Любопытствуя, добродушно поблескивая веселыми глазами, он стал обходить, приглядываться к полкам, ларям, прилавкам. За ним следом ходили три продавщицы, по молодости лет довольные тем, что можно пока не надевать свои унылые клеенчатые фартуки и не становиться за прилавок, а надо вместе с заведующим выискивать какой-то таинственный запах, который, по правде говоря, они не очень-то чуяли.

– Вот здесь, Яков Петрович,– сказала толстенькая продавщица Маша,– будто слышнее, будто запахом больше тянет.

И тут между ларями с капустой и с картошкой все увидали пролом в стене...

Ну, уж это было событие! Это уж не запах, который мог почудиться, а...

Пастухов, только что с добродушно-озабоченным видом обходивший свое заведение, быстро обернулся к девушкам, и те увидели на его еще более порозовевшем лице остановившиеся глаза.

Но тут же он стал действовать. Приказал первой только что вошедшей старухе-покупательнице удалиться; на дверь – щеколду и табличку рядом «Закрыто»; продавщицам – отойти от пролома и не ходить, не следить по помещению («Чтобы все было в точности! – на ходу выкрикнул он.– Сейчас это не торговая точка, а место преступления!»). А сам побежал к телефону.
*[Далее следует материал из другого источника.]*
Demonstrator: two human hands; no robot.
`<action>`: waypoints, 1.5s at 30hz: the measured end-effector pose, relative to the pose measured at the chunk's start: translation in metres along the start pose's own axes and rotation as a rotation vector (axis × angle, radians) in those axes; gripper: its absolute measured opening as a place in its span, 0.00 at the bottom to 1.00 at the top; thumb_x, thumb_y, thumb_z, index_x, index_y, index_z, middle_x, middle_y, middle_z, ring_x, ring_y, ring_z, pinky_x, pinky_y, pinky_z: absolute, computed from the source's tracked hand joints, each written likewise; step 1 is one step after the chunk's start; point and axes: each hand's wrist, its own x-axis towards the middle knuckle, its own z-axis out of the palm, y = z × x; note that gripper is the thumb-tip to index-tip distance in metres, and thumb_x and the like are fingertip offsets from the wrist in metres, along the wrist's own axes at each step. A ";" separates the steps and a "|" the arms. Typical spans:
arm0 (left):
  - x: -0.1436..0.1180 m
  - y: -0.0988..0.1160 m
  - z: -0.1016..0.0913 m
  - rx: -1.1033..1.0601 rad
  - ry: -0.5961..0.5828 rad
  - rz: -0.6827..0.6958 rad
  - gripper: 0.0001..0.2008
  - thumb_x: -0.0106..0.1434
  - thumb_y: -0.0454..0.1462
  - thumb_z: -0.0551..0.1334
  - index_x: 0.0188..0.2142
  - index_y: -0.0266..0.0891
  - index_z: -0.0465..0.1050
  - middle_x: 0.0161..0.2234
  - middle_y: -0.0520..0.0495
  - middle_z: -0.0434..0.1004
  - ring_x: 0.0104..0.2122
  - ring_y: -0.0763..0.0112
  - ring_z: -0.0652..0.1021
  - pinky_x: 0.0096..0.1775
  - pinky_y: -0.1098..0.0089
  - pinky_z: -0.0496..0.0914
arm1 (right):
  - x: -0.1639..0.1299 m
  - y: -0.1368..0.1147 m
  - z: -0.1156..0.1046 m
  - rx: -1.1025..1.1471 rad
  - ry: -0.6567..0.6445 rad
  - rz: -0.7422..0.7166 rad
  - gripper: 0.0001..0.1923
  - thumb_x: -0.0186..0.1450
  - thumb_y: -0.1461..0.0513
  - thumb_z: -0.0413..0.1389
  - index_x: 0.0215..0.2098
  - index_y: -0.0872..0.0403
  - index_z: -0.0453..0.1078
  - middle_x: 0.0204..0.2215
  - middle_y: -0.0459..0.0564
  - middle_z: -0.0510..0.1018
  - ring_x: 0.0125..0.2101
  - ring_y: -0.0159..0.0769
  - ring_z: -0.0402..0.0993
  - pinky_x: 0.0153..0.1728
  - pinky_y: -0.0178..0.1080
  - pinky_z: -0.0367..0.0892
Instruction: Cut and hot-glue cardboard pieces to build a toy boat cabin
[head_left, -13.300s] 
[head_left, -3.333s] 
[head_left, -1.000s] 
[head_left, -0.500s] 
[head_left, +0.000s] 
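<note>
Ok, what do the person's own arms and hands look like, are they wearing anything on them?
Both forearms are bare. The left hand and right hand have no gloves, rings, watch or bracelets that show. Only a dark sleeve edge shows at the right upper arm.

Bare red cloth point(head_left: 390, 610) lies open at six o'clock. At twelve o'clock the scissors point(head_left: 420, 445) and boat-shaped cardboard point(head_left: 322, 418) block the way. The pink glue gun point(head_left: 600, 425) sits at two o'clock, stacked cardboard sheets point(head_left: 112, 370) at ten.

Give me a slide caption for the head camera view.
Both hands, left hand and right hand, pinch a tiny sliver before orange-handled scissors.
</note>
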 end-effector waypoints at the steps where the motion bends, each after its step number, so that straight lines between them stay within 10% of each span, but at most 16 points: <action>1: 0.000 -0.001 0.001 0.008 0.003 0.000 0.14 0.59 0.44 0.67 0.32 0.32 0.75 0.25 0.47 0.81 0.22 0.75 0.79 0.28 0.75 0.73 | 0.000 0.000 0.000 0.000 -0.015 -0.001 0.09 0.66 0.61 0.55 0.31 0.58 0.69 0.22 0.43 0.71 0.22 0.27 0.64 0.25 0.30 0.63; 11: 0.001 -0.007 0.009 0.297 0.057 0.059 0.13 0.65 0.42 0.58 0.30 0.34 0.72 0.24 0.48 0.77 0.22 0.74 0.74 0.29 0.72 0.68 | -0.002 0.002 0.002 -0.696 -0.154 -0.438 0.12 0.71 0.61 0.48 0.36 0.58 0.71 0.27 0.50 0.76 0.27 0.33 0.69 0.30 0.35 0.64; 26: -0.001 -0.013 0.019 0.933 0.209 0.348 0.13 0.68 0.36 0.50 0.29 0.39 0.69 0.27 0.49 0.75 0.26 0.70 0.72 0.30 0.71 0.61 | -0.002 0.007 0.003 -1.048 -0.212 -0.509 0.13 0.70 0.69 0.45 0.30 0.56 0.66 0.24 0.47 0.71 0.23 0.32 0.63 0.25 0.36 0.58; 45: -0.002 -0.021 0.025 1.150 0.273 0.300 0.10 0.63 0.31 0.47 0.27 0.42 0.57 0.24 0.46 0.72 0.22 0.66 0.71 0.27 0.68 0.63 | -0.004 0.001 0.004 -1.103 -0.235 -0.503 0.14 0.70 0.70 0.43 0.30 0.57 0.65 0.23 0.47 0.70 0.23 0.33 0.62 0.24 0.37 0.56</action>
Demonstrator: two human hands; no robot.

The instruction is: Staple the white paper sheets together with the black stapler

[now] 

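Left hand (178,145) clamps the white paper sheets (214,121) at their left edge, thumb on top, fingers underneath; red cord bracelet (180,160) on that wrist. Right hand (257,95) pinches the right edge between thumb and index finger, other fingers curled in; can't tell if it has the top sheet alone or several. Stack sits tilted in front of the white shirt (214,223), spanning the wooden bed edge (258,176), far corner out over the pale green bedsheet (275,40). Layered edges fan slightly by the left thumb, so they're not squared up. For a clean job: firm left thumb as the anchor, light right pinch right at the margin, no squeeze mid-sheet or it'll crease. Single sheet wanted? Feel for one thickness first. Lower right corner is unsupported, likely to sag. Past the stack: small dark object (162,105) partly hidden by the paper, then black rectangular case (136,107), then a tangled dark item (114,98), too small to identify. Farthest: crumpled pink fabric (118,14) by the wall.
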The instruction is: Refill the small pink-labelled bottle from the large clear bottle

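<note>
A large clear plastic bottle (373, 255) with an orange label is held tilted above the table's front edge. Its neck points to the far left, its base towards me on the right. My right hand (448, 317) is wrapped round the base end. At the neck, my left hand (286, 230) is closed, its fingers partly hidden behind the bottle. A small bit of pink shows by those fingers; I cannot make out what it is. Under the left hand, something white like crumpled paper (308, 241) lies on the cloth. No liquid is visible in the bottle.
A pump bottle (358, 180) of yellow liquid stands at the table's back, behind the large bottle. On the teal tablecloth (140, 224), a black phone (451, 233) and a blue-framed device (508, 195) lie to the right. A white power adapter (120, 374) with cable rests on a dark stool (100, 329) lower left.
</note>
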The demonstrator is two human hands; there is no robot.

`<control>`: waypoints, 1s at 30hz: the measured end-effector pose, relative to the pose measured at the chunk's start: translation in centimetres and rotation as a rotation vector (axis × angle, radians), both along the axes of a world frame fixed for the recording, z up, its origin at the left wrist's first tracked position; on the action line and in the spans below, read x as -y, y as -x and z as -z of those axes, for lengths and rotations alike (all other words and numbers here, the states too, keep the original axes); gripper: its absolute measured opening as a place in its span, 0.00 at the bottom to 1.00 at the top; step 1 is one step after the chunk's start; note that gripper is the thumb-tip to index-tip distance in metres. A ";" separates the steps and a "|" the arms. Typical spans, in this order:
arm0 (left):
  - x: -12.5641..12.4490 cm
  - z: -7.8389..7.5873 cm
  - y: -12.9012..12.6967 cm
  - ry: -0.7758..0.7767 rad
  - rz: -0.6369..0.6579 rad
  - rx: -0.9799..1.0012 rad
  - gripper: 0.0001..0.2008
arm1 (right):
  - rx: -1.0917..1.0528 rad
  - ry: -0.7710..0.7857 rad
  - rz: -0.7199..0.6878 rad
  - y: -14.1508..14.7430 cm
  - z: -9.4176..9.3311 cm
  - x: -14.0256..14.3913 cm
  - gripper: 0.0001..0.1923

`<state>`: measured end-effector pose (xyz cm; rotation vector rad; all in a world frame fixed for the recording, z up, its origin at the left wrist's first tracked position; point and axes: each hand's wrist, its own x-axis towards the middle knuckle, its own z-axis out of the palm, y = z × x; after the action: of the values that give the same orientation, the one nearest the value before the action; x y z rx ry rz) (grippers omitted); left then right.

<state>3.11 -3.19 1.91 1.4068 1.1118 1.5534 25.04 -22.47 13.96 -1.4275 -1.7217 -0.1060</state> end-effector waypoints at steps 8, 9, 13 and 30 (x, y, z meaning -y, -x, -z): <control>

Пока поджидали людей из уголовного розыска, девушки-продавщицы, загнанные Пастуховым в дальний угол магазина, испуганно переговаривались:

– Не за капустой же к нам лезли? Не за картошкой?..

– А яблоки? Десять рублей кило!

И тут поднимались на цыпочки, вглядывались в наклоненные ящики с яблоками, стоящие в дальнем конце магазина.

– А персики? Двенадцать рублей. А сливы?

– Ну, сливы не станут – шесть рублей.

И смотрели на персики. Нет, все было цело. Во всяком случае, отсюда, из угла, так казалось.

– Погодите, погодите, девочки! А кладовка! Может, из кладовки?..

Вернувшемуся от телефона Пастухову не терпелось возразить.

– Балаболки вы! – Это обращение при таких событиях было не обидным.– Не к нам ведь лезли! А от нас. Вы посмотрите, куда пролом сделан...

Они было двинулись к дыре в стене, но он цыкнул на них – не ходить, не следить. Да, конечно, и не надо было ходить: меховой магазин... Ну да, раз пролом справа, значит, вор от них лез в соседний меховой магазин... И теперь поняли, что это за кислый с горчинкой вещевой запах – его через дыру натянуло от соседского меха и мездры.